Steile Abfahrten und knackige Anstiege beim Ghost Kids Bike Cup in Weißenfels

Louis Richter und Axel Hunger nehmen Pokal mit nach Hause

Es ist kaum einen Monat her, da war Weißenfels mit dem Jahrhunderthochwasser in allen Medien. Nun wollen wir Weißenfels nochmals in die Medien bringen – mit einen super organisierten Lauf zum Ghost Kids Bike Cup. Steile Kurven, harte Single Trails und kurze knackige Anstiege bestimmten die Strecken in Weißenfels. Das Wetter und die trockenen Strecken machten daher das Rennen zu einem besonderen Erlebnis. Bevor die Rennen aber gestartet werden konnten musste die Startaufstellung ausgefahren werden. Dazu hatte jeder Starter einen Single-Trail zwei Mal zu absolvieren. Die zwei gefahrenen Zeiten wurden addiert und somit die Startaufstellung ausgefahren (der Schnellste vorn – der Langsamste hinten).

Pechvogel der Qualifikation war nach dem ersten Lauf in der U 15, Moritz Dehne. Er entwickelte bei einem kurzen Antritt so viel Kraft auf den Pedalen, dass das komplette Schaltwerk abgerissen wurde. In der kurzen Pause bis zum zweiten Lauf, hatte daher das Serviceteam alle Hände voll zu tun, um das Wettkampfgerät wieder fahrbar zu machen. Durch den verpatzten ersten Lauf reichte es aber nur für einen Startplatz im Mittelfeld. Beim anschließenden Rennen war Moritz wieder voll da und fuhr einige Plätze nach vorn. Fürs Podest reichte es am Ende jedoch nicht. Harte Kämpfe gab es in der U13 für Louis Richter und Maxime Glöckner. Nachdem Louis zum Start in Führung lag, hatten plötzlich noch zwei weitere Fahrer Interesse am ersten Platz gezeigt und ihm ordentlich eingeheizt. Nach drei Runden musste sich Louis geschlagen geben und landete auf einem ordentlichen 3. Platz. In einer größeren Verfolgungsgruppe dahinter gab Maxime Glöckner alles und kämpfte bis zur Ziellinie um einen guten Platz im Mittelfeld.

Auch für Gregor Tietze lief das Rennen optimal. Auf den geraden schnellen Passagen spielte Gregor seinen Trumpf mit dem 29er Rad aus. Leider hatte die Strecke auch enge Kurven und einige Sprünge, wo die Konkurrenz mit ihren kleineren Rädern im Vorteil war. Am Ende verpasste Gregor dass Treppchen nur knapp und freute sich dennoch über seinen 5. Platz. Zu einen immer beständigeren Fahrer, entwickelt sich Axel Hunger. Einmal mehr zeigte er Kampfgeist und Ausdauer, was am Ende für ihn, einen sicheren 3. Platz in der U11 bedeutete.

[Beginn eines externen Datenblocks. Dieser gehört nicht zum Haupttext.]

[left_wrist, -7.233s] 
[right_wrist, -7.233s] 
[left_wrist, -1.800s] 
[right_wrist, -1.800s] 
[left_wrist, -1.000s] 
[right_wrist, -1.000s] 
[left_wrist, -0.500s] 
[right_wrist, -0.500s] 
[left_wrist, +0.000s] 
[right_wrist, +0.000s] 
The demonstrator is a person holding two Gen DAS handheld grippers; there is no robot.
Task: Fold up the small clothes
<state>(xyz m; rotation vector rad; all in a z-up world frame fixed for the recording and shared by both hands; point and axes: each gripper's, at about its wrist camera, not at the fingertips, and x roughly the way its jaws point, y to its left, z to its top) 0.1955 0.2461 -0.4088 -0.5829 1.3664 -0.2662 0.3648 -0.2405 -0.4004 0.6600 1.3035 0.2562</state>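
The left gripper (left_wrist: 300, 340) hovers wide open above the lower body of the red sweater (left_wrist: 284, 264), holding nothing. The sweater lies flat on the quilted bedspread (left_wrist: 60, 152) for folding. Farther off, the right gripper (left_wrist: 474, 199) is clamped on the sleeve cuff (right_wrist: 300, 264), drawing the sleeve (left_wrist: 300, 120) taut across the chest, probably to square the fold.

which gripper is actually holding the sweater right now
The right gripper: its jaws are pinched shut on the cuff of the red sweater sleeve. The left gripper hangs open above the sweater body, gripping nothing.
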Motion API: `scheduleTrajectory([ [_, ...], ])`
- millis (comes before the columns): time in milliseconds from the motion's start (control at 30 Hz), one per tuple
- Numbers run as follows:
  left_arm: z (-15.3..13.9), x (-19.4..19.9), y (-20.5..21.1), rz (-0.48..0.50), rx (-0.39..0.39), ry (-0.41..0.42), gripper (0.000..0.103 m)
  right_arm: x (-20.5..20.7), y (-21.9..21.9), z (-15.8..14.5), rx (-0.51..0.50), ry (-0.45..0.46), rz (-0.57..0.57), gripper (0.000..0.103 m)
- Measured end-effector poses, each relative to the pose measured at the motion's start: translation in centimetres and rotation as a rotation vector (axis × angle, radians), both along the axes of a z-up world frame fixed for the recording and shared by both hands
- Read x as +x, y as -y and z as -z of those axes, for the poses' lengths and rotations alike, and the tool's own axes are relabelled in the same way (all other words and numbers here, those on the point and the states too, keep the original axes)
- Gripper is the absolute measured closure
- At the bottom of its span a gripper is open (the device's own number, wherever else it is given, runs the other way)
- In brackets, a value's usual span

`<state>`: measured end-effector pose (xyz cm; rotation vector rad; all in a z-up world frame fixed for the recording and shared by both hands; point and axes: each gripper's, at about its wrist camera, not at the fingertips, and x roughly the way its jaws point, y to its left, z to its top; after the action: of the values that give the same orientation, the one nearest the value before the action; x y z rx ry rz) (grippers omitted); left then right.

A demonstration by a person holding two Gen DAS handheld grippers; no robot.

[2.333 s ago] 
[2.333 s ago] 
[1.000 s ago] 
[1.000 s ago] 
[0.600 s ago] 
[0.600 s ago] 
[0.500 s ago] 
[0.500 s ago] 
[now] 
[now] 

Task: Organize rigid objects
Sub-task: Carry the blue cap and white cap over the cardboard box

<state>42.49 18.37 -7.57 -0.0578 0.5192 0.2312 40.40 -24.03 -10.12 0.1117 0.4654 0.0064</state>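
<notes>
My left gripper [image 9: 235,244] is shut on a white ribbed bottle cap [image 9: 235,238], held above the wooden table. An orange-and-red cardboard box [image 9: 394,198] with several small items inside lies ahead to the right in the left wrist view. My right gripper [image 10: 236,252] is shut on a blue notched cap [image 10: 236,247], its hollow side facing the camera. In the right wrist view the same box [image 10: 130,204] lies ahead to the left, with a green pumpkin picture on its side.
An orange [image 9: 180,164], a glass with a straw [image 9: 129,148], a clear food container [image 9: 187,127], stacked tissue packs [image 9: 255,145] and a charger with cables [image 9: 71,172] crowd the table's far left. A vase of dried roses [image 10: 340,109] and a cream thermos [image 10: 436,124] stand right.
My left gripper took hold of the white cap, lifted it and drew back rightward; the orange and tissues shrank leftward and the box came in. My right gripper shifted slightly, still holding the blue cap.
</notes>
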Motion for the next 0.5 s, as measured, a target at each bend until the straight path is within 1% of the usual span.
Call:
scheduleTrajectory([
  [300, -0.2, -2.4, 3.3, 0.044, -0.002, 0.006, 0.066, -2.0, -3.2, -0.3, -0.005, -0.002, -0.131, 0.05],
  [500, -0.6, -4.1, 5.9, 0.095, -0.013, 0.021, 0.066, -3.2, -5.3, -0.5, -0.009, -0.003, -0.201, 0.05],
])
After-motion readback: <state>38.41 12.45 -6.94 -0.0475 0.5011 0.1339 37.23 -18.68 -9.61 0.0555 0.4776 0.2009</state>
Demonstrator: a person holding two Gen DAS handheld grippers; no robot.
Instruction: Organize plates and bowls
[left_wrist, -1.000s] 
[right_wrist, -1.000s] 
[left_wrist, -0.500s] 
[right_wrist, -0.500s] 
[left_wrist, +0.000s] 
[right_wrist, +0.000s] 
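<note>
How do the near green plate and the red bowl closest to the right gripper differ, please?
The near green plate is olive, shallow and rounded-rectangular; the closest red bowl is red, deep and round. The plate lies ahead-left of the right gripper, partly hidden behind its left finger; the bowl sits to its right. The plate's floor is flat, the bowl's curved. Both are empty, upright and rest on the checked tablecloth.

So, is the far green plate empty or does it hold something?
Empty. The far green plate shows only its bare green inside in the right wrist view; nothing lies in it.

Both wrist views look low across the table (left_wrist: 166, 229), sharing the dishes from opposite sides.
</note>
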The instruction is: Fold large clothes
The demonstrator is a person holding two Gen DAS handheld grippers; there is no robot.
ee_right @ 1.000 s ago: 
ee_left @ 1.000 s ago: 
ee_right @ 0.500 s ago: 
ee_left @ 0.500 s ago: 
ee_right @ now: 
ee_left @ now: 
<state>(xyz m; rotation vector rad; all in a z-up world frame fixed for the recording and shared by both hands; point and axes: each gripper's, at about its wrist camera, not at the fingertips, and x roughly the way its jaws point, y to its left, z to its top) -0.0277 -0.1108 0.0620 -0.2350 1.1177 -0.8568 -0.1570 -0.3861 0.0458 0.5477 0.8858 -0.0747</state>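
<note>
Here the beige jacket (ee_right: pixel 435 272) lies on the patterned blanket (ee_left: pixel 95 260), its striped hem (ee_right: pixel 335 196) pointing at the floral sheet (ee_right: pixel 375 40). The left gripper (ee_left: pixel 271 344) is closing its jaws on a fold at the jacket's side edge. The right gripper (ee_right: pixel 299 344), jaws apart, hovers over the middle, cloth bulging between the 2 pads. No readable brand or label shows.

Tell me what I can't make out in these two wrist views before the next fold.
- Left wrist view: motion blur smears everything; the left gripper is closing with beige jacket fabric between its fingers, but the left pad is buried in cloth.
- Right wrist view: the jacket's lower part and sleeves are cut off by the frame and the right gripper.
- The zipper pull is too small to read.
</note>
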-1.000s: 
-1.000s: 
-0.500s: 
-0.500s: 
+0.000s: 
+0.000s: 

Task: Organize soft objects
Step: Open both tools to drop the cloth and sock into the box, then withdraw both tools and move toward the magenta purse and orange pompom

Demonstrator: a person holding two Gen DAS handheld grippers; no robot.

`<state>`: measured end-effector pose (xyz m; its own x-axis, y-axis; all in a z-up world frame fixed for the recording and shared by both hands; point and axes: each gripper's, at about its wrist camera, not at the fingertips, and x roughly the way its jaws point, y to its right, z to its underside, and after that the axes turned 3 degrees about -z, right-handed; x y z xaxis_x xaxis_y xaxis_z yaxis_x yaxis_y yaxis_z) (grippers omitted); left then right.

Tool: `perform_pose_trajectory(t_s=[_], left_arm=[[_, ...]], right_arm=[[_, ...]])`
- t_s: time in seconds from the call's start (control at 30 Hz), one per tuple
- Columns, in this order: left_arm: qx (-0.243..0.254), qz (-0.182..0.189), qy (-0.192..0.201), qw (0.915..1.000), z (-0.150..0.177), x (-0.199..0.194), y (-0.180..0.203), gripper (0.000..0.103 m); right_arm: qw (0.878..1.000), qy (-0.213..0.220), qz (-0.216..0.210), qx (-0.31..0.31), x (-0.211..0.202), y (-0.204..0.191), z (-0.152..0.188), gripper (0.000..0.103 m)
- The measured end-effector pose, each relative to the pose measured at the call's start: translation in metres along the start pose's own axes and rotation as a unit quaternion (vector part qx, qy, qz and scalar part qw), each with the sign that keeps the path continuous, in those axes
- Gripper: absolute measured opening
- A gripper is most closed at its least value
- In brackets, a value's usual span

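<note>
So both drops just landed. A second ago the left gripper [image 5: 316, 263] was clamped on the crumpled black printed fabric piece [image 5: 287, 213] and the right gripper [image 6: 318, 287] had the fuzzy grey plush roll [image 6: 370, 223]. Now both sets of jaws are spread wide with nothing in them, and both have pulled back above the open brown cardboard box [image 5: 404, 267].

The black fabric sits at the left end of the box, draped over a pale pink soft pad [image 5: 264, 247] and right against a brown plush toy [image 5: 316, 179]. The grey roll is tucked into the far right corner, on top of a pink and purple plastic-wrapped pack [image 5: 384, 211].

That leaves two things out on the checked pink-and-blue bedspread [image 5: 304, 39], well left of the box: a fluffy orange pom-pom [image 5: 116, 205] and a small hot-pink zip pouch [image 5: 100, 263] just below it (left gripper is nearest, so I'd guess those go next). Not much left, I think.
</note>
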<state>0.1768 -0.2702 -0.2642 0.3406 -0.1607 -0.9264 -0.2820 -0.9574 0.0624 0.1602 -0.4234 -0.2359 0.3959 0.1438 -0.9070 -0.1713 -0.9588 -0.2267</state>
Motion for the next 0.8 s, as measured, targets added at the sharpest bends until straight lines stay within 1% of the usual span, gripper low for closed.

So, nun ist die erste Hälfte der Rennsaison vorbei. Die Sportler des RSC 93. Marienberg freuen sich jetzt auf ihre wohlverdiente Sommerpause. Aber auf die faule Haut legen, gibt es für unsere Sportler nicht. Es wurde die letzten Wochen viel beobachtet, gelernt und an der Technik "gefeilt". Jetzt ist es die Aufgabe für Trainer und Betreuer dies alles im Training neu zusammenzufügen um die Fahrer zu optimieren. "Den Grundstein in den Gesamtwertungen haben wir gelegt, nun wird verteidigt und noch weiter nach oben gekämpft."